Once we repent of our sin, and submit our lives to the lordship of Jesus, we see things differently. As Paul says in 2 Corinthians 5:16-17, “So from now on we regard no one from a worldly point of view … Therefore, if anyone is in Christ, he is a new creation; the old has gone, the new has come!”
One of the big implications of this, as I see it, is that if anyone is truly in Christ (that is, if they are truly trusting in the gospel, and not in “a different gospel—which is really no gospel at all” to save them), we are to see them, more than anything else, not as members of this group or that group, with this label or that label, but as brothers and sisters in Christ. And, just as a Sneetch is a Sneetch is a Sneetch, a brother or sister in Christ is for us, above and beyond anything else they may happen to be, a brother or sister in Christ. And even those who are not yet in Christ we are to see as souls for whom Jesus died, and individuals with whom we may potentially spend eternity together in heaven.

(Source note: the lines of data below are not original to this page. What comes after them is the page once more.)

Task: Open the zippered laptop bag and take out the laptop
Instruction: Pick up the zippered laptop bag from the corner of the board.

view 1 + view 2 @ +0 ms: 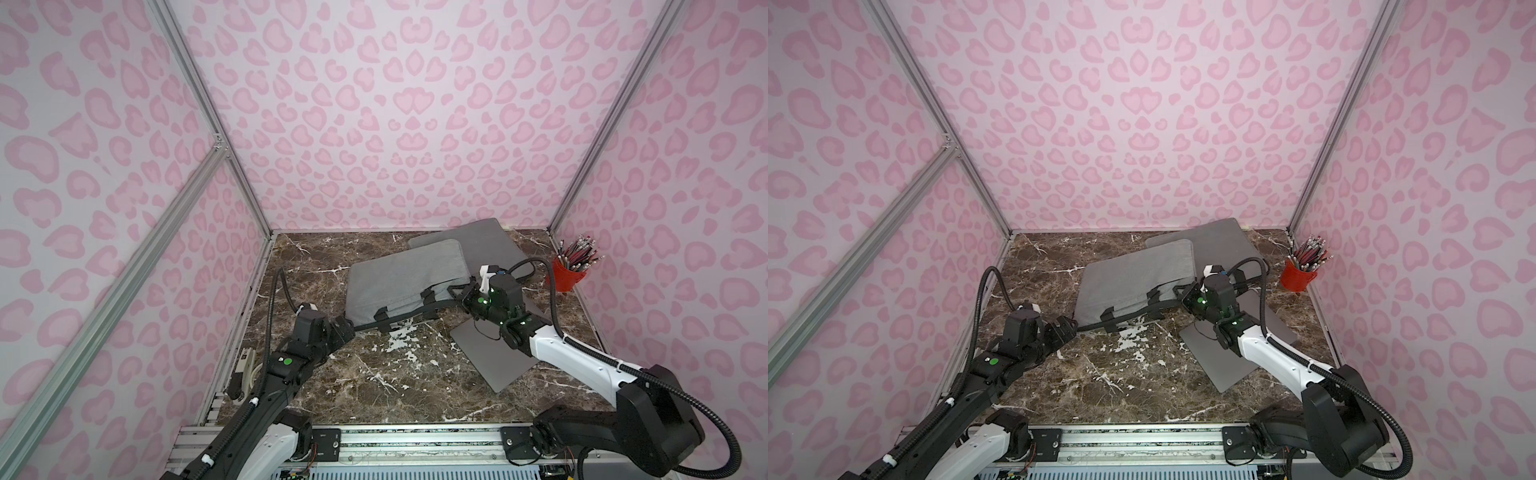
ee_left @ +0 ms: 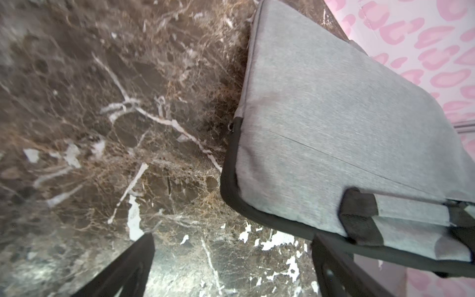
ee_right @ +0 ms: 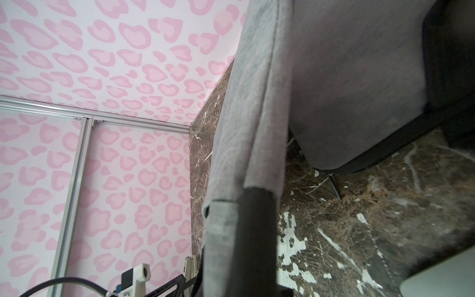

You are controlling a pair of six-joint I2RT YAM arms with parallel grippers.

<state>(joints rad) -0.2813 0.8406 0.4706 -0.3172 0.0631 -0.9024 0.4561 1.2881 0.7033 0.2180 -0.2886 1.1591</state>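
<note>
The grey laptop bag [image 1: 407,278] [image 1: 1133,278] is seen lying across the middle of the marble worktop [image 1: 374,382], with its black-trimmed edge and black handle straps [image 1: 415,309] turned toward the arms. The laptop [image 1: 490,357] [image 1: 1225,357] is found outside the bag, flat on the worktop just beside the bag's near right corner and partly covered by the right arm. Whether anything remains in the bag cannot be told, as its mouth is not shown clearly.

The left jaws are held wide open at the bag's near left corner. In the left wrist view the two black fingers [image 2: 133,264] are spread far apart with bare worktop between them, and the bag's trimmed corner [image 2: 231,185] lies just beside one finger. Nothing is gripped.

The right jaws are closed at the bag's near right corner. In the right wrist view a fold of grey fabric with a dark strip [image 3: 244,231] is seen running straight into them, so the bag is held by its edge.

A dark grey pad [image 1: 486,241] lies behind the bag, partly under it, against the back wall. At the far right corner a red cup [image 1: 567,276] stands upright, filled with a bunch of pencils [image 1: 579,251].
</note>
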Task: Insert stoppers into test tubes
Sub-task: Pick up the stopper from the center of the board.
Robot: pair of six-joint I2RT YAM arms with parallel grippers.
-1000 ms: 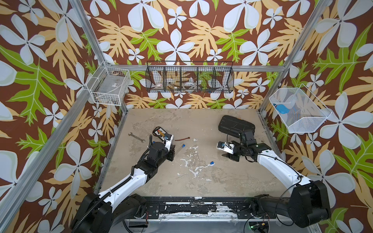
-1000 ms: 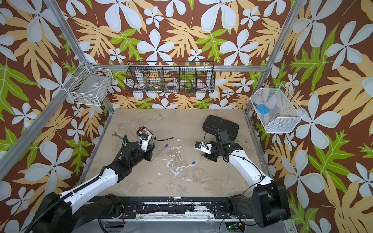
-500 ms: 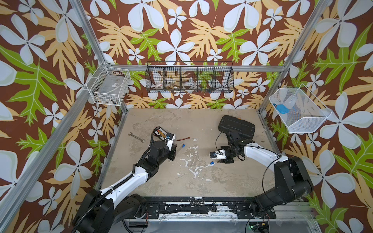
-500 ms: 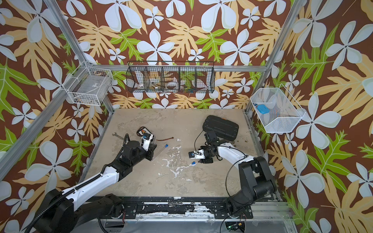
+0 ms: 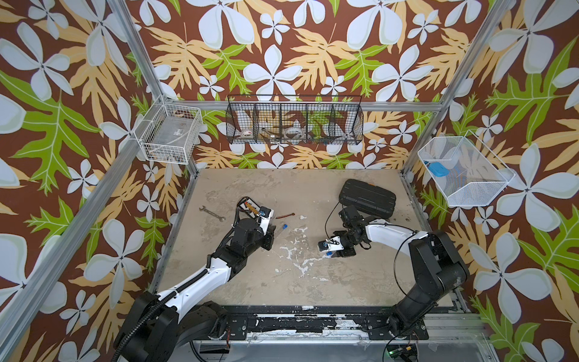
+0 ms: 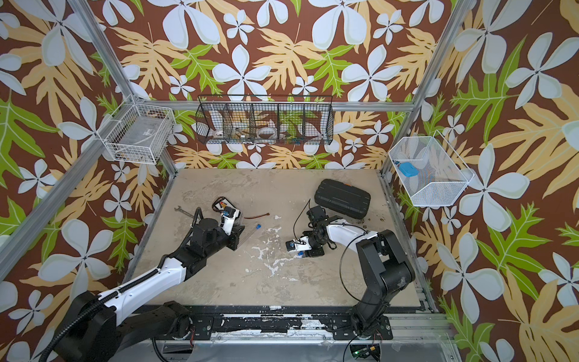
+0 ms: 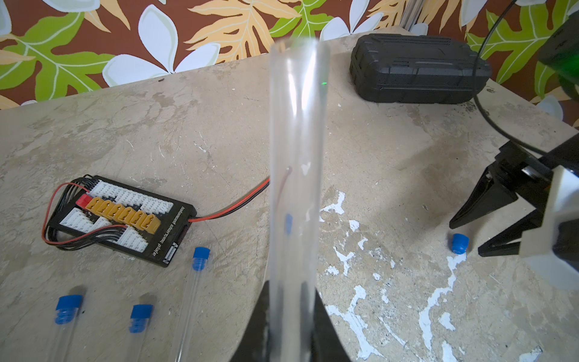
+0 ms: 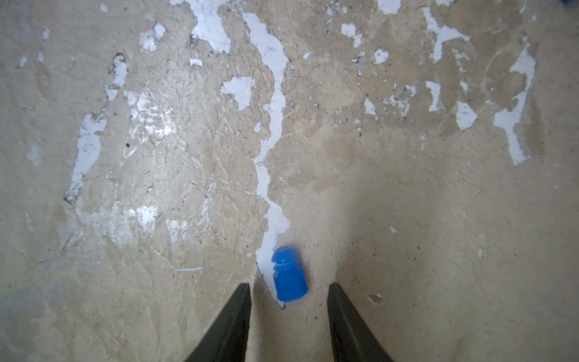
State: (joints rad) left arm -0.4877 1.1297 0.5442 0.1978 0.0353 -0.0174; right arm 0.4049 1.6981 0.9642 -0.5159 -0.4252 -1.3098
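- Right wrist view: right gripper (image 8: 289, 286) stands part open and empty, tips low over the tabletop (image 8: 156, 156); 1 loose stopper (image 8: 287, 275) lies just ahead, between them.
- Left wrist view: left gripper (image 7: 291, 340) is clamped on an unplugged test tube (image 7: 296, 141); 3 plugged tubes (image 7: 189, 307) lie beyond.
- Step, I judge: picking up the stopper. Next: advance slightly, close, then carry it to the tube's mouth.

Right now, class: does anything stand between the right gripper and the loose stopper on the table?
Nothing visible does. The stopper lies on the table at the tips of the right gripper, in line with the gap between its open jaws.
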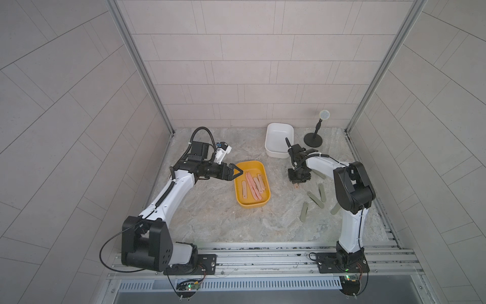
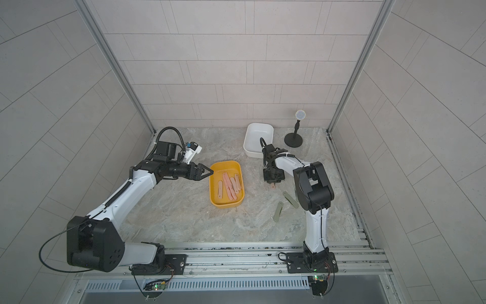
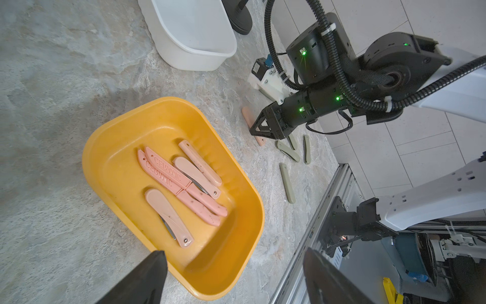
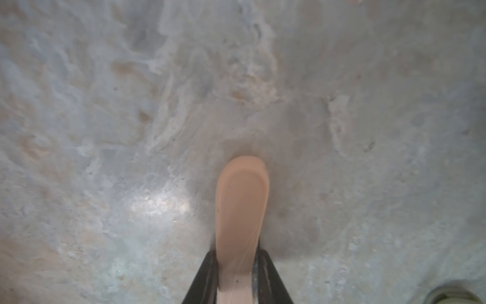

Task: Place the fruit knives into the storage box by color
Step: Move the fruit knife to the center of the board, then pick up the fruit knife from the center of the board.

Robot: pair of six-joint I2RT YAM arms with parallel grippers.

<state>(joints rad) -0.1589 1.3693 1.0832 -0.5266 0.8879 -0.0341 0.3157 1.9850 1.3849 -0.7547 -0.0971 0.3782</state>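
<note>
Our right gripper (image 4: 238,265) clamps 1 pink knife (image 4: 242,205), our left gripper (image 1: 238,172) gapes empty, and we risk it slipping if the pinch is shallow.

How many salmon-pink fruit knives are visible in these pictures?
6. Five salmon-pink knives lie in the yellow plastic storage box; the sixth knife is pinched by the right gripper, down at the table. Others may be hidden.
</note>
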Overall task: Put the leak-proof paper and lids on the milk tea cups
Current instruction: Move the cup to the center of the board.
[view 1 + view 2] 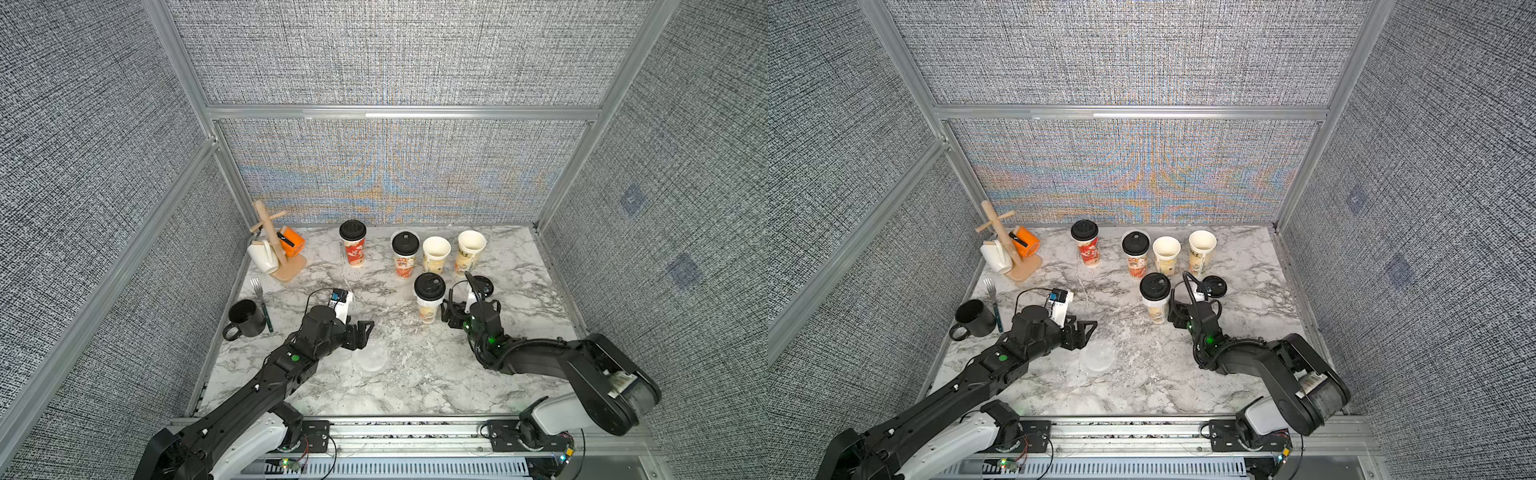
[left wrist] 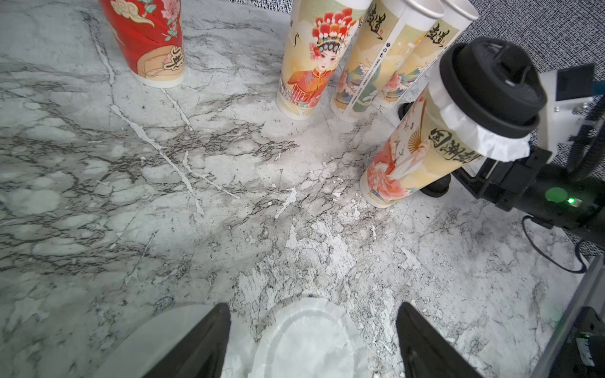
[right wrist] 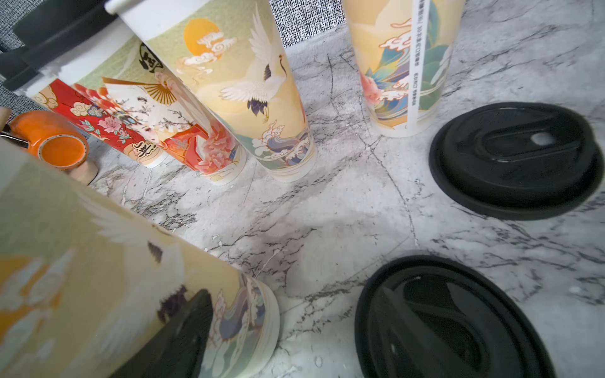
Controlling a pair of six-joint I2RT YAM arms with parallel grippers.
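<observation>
Though the right gripper [image 1: 451, 311] cannot be read, the left gripper [image 2: 314, 307] gapes above translucent whitish round film discs [image 1: 372, 358].

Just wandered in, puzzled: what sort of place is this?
Probably a robot test booth staged as a drinks counter: grey fabric walls on a metal frame, a left arm and right arm on a front rail, milk tea cups on a marble-look tabletop.

- Marble table [image 1: 415, 382], white with grey veins.
- Five milk tea cups [image 1: 436, 253] upright, three lidded.
- Leak-proof paper [image 1: 371, 358] front-centre.
- Two loose black lids [image 3: 514, 160], black mug [image 1: 246, 319], fork [image 1: 261, 301], mug tree [image 1: 291, 269].
</observation>
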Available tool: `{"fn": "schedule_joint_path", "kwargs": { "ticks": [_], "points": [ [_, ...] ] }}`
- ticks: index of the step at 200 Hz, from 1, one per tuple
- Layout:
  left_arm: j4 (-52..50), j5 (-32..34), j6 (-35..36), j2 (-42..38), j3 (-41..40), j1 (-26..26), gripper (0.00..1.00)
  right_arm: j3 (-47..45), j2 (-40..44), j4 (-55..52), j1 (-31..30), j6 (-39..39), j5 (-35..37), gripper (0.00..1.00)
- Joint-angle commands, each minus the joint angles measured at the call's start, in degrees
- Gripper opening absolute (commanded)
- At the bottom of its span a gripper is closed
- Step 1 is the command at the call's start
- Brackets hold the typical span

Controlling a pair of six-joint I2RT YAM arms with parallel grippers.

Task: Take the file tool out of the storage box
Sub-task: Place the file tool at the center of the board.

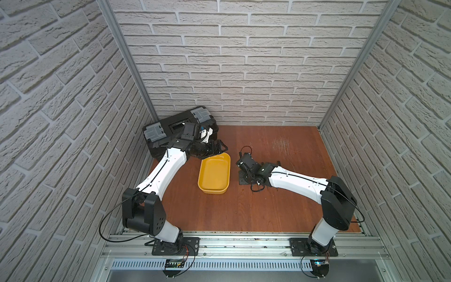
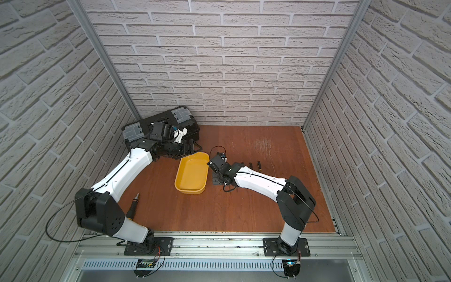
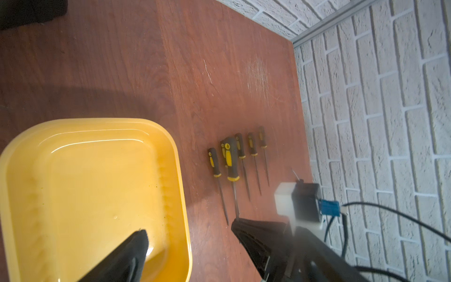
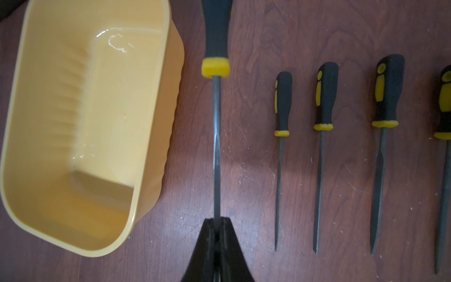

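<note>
Right gripper (image 4: 216,221) fills the near edge of the right wrist view, jaws pinched together on the bare metal shaft of the file tool (image 4: 216,122), close to the tip end. Handle runs straight away from the wrist, black grip with a yellow collar. It looks bigger than the others, so probably lifted off the table (image 4: 249,185); not certain.

File tool sits outside the storage box (image 4: 109,117), over the strip of table between the box wall and the row of other files (image 4: 325,97). Box is empty in both wrist views, so the take-out part reads as done and set-down is what remains.

Left gripper (image 3: 188,227) is spread wide with nothing between the fingers; one finger hangs over the box interior, the other over the table. In a top view it hovers at the far rim of the box, in front of the black toolbox (image 1: 175,127).

Handling, judged:
- light and stiff — steel shaft won't flex, not fragile
- weight sits in the handle, far from the current pinch, so it may swing or pivot in the pads
- shaft is thin, hard and narrow, so it could slip or twist
- rubbery handle looks like the surer hold, or the shaft just below the yellow collar, nearer the balance point
- lower gently, handle end likely lands first
</note>
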State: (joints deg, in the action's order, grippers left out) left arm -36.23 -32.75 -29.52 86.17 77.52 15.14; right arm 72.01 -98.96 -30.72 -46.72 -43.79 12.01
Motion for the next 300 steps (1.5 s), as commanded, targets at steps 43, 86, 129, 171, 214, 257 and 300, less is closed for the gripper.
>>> {"fn": "schedule_joint_path", "kwargs": {
  "ticks": [43,86,129,171,214,257,300],
  "points": [
    [-7.0,2.1,6.2,-5.6,-1.0,-0.3,0.98,2.7,-3.7,-1.8,-1.4,-2.0,1.9,0.03],
    [-10.4,4.6,8.7,-7.4,-0.2,-0.3,0.98,1.4,-5.3,-1.0,-1.4,-2.8,1.5,0.03],
    [-11.1,5.2,8.7,-9.1,-1.0,-0.3,0.98,0.7,-6.6,-0.4,-1.5,-3.1,1.3,0.03],
    [-10.9,6.0,8.4,-9.5,-2.1,-0.2,0.99,0.0,-8.1,0.7,-1.4,-3.7,1.1,0.03],
    [-11.0,6.3,8.5,-9.8,-2.7,-0.2,0.99,-0.3,-9.9,1.3,-1.4,-4.2,0.8,0.03],
    [-11.0,6.4,8.5,-9.5,-2.7,-0.2,0.98,-0.7,-10.9,1.5,-1.5,-4.5,1.0,0.03],
    [-11.3,6.5,8.4,-9.9,-3.1,-0.3,0.99,-1.6,-11.2,1.7,-1.4,-5.7,1.3,0.03]
  ]
}}
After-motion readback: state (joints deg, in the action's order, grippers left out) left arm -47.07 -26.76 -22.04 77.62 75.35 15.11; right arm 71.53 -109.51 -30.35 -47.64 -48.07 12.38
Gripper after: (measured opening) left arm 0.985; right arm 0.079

I am aware that, as I write this, I run the risk of being misconstrued as saying there is no need to voice our convictions on what we believe on this issue or that, to discern truth from error, or to take a prophetic stand against sin. But that is not what I am saying.
As Christians, we are certainly never going to agree among ourselves on every single point of doctrine, political stance, or ethical standard. But that doesn’t mean we should just keep quiet, lest we run the risk of offending someone who thinks differently than we do. Nor does it mean there is not a time and a place for redemptive church discipline. It doesn’t even mean we should never call out certain groups of people or name names. Our Lord Jesus had some pretty choice words for the Pharisees and Sadducees. And He called Herod a fox.
However, as I understand it, no longer regarding anyone “from a worldly point of view” means approaching our brother or sister in Christ with whom we disagree with a different attitude. It means talking more about issues, and less about individuals. It means being more convictional and less political.
Politics is all about choosing sides. It’s largely about championing certain individuals, and demonizing others. But the truth is no one is perfect. Even our most reverenced heroes have their faults and shortcomings. And, if someone is truly in Christ, in spite of our disagreements with them, and in spite of the extent to which we may feel they are wrong on this issue or that issue, they are still our brother or sister in Christ, and are worthy of our unfailing love and respect.
In the Body of Christ, on the bottom line, we are all on the same team. We are all members of the same family. “Our struggle is not against flesh and blood, but against the rulers, against the authorities, against the powers of this dark world and against the spiritual forces of evil in the heavenly realms” (Ephesians 6:12). But “if [we] keep on biting and devouring each other, [we had better] watch out or [we] will be destroyed by each other” (Galatians 5:15).